The environmentalists have made it clear that erosion of our coastal wetlands may have paved the way for the natural disaster that hammered New Orleans. But the least-mentioned aspect of the resulting devastation—the erosion of what ethnographer Michael P. Smith once called "America's cultural wetlands"—is as clear and present a danger. The resilient African American cultural traditions of New Orleans, famously seminal to everything from jazz to rock to funk to Southern rap, also contain seeds of protest and solidarity that guard against storm surges of a man-made variety. Erasure of these wetlands exposes many to the types of ill winds that shatter souls. (At a 2006 New Orleans protest against violent crime, for instance, the spontaneous chant that sprung up was "Music in the schools!") New Orleans residents are quick to point out that the flooding that ravaged their city was not a natural disaster; so too have I found a series of unnatural forces impeding the return of New Orleans cultural fixtures.
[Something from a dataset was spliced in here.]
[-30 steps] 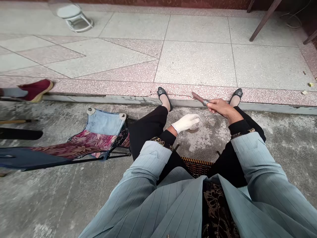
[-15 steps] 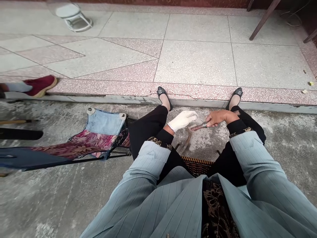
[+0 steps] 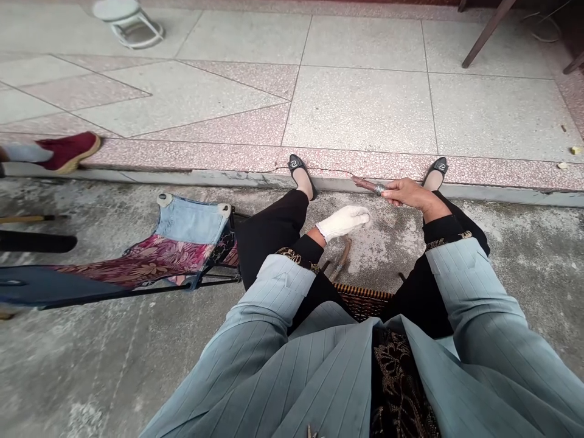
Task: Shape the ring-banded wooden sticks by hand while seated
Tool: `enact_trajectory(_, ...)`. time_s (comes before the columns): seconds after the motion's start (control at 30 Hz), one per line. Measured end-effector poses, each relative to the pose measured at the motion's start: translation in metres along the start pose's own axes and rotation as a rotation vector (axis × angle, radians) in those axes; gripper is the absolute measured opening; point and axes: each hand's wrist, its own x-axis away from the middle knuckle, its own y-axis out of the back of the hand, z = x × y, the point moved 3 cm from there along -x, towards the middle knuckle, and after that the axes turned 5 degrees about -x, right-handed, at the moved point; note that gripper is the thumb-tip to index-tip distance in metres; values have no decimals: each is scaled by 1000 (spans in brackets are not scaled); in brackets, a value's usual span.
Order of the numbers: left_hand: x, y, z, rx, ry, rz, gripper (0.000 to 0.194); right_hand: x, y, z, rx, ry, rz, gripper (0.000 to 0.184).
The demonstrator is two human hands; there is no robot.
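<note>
My left hand (image 3: 343,222) wears a white knit glove. Its fingers are closed with the tips together, and whatever they may grip is hidden. In my bare right hand (image 3: 405,193) is a short brown stick (image 3: 364,183) with silvery wire (image 3: 379,190) wound around it near my fingers. That stick points left and slightly up, beyond my gloved fingertips and apart from them. Below the glove a bent, pale brown branch (image 3: 341,260) shows between my knees; whether anything holds it I cannot tell.
A woven seat edge (image 3: 365,298) lies beneath me. To the left stands a folding chair (image 3: 191,222) with denim and floral cloth. Another person's red shoe (image 3: 70,149) rests on the tiled step (image 3: 365,109). A white stool (image 3: 132,24) is farther back.
The stick in my right hand swung down toward the glove, then back up to point left. The branch below the glove shifted and now shows more. The view tilted slightly.
</note>
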Motion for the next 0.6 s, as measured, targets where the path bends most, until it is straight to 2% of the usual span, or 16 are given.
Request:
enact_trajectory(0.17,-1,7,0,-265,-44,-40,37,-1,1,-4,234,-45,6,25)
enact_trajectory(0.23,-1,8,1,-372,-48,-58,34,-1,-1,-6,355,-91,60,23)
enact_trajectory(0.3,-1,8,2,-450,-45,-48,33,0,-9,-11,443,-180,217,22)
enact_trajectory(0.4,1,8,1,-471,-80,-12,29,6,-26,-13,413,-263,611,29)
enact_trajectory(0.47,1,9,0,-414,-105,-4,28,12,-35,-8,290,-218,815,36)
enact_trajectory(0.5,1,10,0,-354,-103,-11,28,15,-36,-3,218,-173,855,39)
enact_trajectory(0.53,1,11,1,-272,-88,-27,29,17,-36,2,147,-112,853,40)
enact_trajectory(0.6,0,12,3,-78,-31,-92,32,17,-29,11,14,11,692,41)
For at least two centuries, the complex web of cultures and communities surrounding deep pockets of musical creation in New Orleans has embodied the true cultural identity of this country. Yet where is the outrage and concern over the present dilemma? If Prague or Vienna had been so devastated, wouldn't all of Europe rally to its aid and secure its legacy? Social, religious, and even economic life in New Orleans is staked to a culture now in question: Do we care? What are we doing about it?
As a Katrina Media Fellow, I've focused on the cultural crisis left in the wake of the 2005 floods, specifically the struggles of brass bands, Social Aid & Pleasure Clubs, Mardi Gras Indians, jazz musicians, and music educators, and written about how this resilient culture serves as a front line in battles for justice, equity, and empowerment in New Orleans. I've followed the lives of individuals such as Donald Harrison, a jazz saxophonist and Mardi Gras Indian chief; Michael White, a clarinetist and professor at Xavier University who lost a home filled with thousands of irreplaceable artifacts of New Orleans culture; the members of the Hot 8 Brass Band, who have emerged as spiritual and cultural leaders despite the loss of a key member to violent crime; Jordan Hirsch, who, as director of Sweet Home New Orleans, is at the center of a network of grassroots organizations working to repair the lives of thousands of displaced musicians.
This work has spilled out in feature stories, profiles, essays, and criticism for The Wall Street Journal, The Village Voice, Salon, Jazziz magazine, in concert-program notes and radio interviews, and in public readings and panel discussions, all of which direct a book-in-progress about post-Katrina struggles to keep alive music built on resistance, and what all that means.